Often, campsites are located proximal to the huts. Campsites are generally cheaper than the huts but don't provide quite the number of amenities. Often, toilets are shared between the huts and the campers, but campers are often not allowed inside the hut itself to use the stove facilities/sit under cover for a while. Cooking shelters are sometimes provided, as is untreated running water.

I mentioned above that certain Great Walks have their own booking system. This booking system is online and can therefore be accessed before you've even arrived in the country; bookings become available for the next season around July 1 of each year. It is highly recommended that you check out availability for these Great Walks a while before you plan to actually walk them, since they can be very popular and the huts only hold about 40 people per night. The Milford Track, for instance, books out months beforehand; I booked in September for walking in March!
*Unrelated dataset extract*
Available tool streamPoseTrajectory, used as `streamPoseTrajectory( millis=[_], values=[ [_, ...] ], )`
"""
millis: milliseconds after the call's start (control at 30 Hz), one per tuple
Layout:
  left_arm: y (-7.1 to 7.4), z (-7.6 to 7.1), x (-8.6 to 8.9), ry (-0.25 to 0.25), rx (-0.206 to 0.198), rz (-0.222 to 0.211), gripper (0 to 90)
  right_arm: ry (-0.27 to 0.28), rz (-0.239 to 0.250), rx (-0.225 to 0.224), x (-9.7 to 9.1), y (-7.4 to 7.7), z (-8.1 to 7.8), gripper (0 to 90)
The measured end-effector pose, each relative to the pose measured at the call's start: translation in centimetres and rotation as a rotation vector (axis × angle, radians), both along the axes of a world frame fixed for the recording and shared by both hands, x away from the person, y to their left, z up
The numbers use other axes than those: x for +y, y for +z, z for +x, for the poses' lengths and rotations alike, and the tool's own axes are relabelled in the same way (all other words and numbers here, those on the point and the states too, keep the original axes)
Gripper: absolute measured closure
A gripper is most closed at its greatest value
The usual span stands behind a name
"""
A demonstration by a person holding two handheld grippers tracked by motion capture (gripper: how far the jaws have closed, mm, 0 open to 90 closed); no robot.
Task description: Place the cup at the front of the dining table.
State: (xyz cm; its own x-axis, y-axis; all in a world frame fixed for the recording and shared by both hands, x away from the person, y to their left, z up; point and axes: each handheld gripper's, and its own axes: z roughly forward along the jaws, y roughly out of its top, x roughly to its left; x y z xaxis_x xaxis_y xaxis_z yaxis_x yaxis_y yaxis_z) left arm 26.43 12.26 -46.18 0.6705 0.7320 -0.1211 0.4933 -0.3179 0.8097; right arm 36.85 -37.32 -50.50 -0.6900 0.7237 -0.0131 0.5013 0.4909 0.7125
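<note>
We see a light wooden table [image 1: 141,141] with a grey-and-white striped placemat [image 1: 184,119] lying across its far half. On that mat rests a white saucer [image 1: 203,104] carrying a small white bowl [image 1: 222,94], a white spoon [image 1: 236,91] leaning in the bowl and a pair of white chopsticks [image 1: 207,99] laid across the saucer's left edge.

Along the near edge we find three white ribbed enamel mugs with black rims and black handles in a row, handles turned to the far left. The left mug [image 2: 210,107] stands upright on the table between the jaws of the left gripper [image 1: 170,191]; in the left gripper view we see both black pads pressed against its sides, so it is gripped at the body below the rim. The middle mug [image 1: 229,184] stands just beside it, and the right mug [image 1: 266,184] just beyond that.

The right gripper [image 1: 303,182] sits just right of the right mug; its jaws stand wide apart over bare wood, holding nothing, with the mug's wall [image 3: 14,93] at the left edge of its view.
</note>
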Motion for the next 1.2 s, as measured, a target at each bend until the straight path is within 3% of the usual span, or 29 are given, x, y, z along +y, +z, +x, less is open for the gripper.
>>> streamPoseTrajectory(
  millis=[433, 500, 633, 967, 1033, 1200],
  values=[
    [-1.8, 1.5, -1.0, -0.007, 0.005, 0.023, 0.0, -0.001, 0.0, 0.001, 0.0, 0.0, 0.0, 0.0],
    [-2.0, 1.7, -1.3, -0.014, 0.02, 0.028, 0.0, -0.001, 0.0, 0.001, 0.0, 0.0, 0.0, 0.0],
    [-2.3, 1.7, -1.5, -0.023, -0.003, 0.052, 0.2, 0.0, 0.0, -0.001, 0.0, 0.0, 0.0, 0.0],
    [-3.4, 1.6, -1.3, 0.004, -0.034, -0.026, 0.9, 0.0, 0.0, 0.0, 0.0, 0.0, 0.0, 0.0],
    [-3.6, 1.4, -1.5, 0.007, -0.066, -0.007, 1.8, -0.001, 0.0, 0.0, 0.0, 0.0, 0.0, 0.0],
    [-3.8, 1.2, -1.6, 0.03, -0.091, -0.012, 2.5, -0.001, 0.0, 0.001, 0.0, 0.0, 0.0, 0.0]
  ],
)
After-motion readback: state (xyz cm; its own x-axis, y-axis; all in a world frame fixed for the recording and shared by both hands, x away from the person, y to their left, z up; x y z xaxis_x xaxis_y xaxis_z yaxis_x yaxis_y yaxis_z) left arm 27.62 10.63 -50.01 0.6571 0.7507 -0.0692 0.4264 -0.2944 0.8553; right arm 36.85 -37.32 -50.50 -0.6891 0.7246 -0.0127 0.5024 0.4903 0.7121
The system is very easy to use; simply go to the DOC page about the track you wish to walk and click on "online booking." This page is an example of the booking form for the Milford Track. Before you start booking, you should research the track and decide which huts/campsites you would like to stay in, since there are sometimes many choices (in the case of the Abel Tasman Track, for example) depending on how far you'd like to walk in a day. In the Milford Track's case, however, you have no choice--you have to stay one night in each hut along the track.
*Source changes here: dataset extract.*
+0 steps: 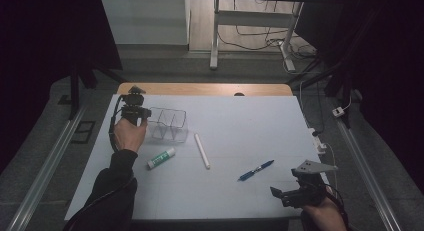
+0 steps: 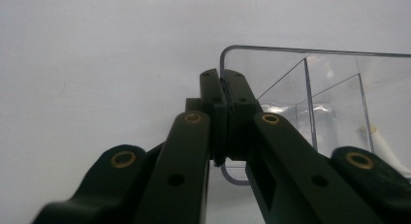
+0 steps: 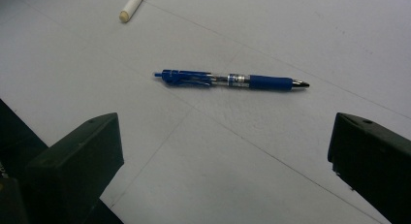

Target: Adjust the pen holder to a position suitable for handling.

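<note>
A clear plastic organizer (image 1: 168, 125) with inner dividers stands on the white table top (image 1: 235, 121) at the back left. My left gripper (image 1: 146, 114) is at its left end, shut on the thin end wall. In the left gripper view the black jaws meet on that wall, and the left gripper (image 2: 224, 83) pinches the organizer (image 2: 334, 73) at its rim. A blue pen (image 1: 256, 170) lies at the front right. My right gripper (image 1: 286, 187) rests just behind it near the front edge, open. In the right gripper view the pen (image 3: 230, 79) lies ahead of the spread, empty jaws of the right gripper (image 3: 225, 161).
A white stick (image 1: 202, 151) lies in the middle of the table, its end (image 3: 132, 6) seen beyond the pen. A green and white glue stick (image 1: 161, 158) lies in front of the organizer. Cables and a power strip (image 1: 320, 141) hang off the right edge.
</note>
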Demonstrator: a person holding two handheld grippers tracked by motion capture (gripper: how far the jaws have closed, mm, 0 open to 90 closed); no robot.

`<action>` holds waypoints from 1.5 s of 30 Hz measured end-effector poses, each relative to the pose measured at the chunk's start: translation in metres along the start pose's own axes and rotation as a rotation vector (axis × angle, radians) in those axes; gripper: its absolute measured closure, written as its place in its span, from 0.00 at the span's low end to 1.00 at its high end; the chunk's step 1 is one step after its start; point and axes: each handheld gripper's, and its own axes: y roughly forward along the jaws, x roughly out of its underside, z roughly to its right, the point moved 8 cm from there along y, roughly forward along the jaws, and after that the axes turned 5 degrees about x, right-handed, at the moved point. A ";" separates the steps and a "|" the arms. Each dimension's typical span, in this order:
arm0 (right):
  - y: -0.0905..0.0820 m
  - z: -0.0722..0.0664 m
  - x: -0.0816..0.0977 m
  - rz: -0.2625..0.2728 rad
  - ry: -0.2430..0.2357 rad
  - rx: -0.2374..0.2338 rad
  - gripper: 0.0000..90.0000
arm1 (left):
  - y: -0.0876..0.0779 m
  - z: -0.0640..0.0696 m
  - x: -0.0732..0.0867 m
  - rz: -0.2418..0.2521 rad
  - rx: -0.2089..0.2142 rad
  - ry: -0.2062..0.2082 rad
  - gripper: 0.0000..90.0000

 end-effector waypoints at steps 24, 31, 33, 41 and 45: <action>0.000 0.000 0.000 0.003 -0.001 -0.002 0.00 | -0.008 0.098 -0.020 0.036 0.129 0.167 0.98; 0.000 0.000 0.000 0.004 0.000 -0.004 0.00 | 0.006 0.133 -0.019 0.017 0.153 0.222 0.98; -0.001 0.000 0.000 0.004 0.000 -0.005 0.00 | 0.010 0.141 -0.018 0.012 0.157 0.232 0.98; 0.000 0.000 0.000 0.003 -0.002 -0.006 0.00 | 0.022 0.170 -0.014 -0.003 0.177 0.275 0.98; 0.000 0.000 0.000 0.004 -0.001 -0.007 0.00 | 0.026 0.179 -0.013 -0.009 0.181 0.289 0.98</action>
Once you have begun booking and have searched for the date you'd like to walk, a grid of availabilities is brought up for the week you'd like to walk in. All huts and campsites along the tracks can be booked here, and some tracks (like the Milford) allow bookings for transport to/from the track as well (and I have described transport in detail in another of this journal's entries). Space on these tracks is much more expensive than on the smaller backcountry walks due to high demand; huts cost between $30-40 a night and campsites cost about $12. After you complete and pay for your booking, you are provided with a confirmation number and a page listing exactly what you've paid for. Print this page and keep it handy; you will either need to show it to the hut wardens (on tracks like the Abel Tasman) to prove you've paid or give the reference number to your local DOC office so they can print your hut tickets (on tracks such as the Routeburn, Milford, and Kepler).

The last order of business at the DOC office is inquiring about the trail conditions and extra gear you may need. While the brochures often provide a fairly comprehensive list of necessities, the staff have been updated on the latest conditions and may have other recommendations. As I have described in my "Weather" entry, you should always know the next few days' weather forecasts, because the weather can change exceedingly quickly and put you in grave danger if you are unprepared. One of the more dangerous effects of bad weather is that it causes river and stream levels to rise; many tracks have unbridged crossings that can become impassable when flooded, leaving you stranded in the wilderness or worse, attempting to cross a river and possibly drowning.

This inquiry may also include filling out a form of your intentions. This is not needed on the Great Walks, but otherwise, you are better off filling out a form telling the DOC where you plan to go and how long you plan to be there in case something goes wrong. When you return from the track, you simply drop a slip with your details into a box at a DOC office and they know you are okay; if you don't do this, they will start a search for you.

I know this is a lot of information to absorb, but don't be scared; I truly enjoyed tramping in New Zealand and found it to be one of the most fulfilling parts of my trip.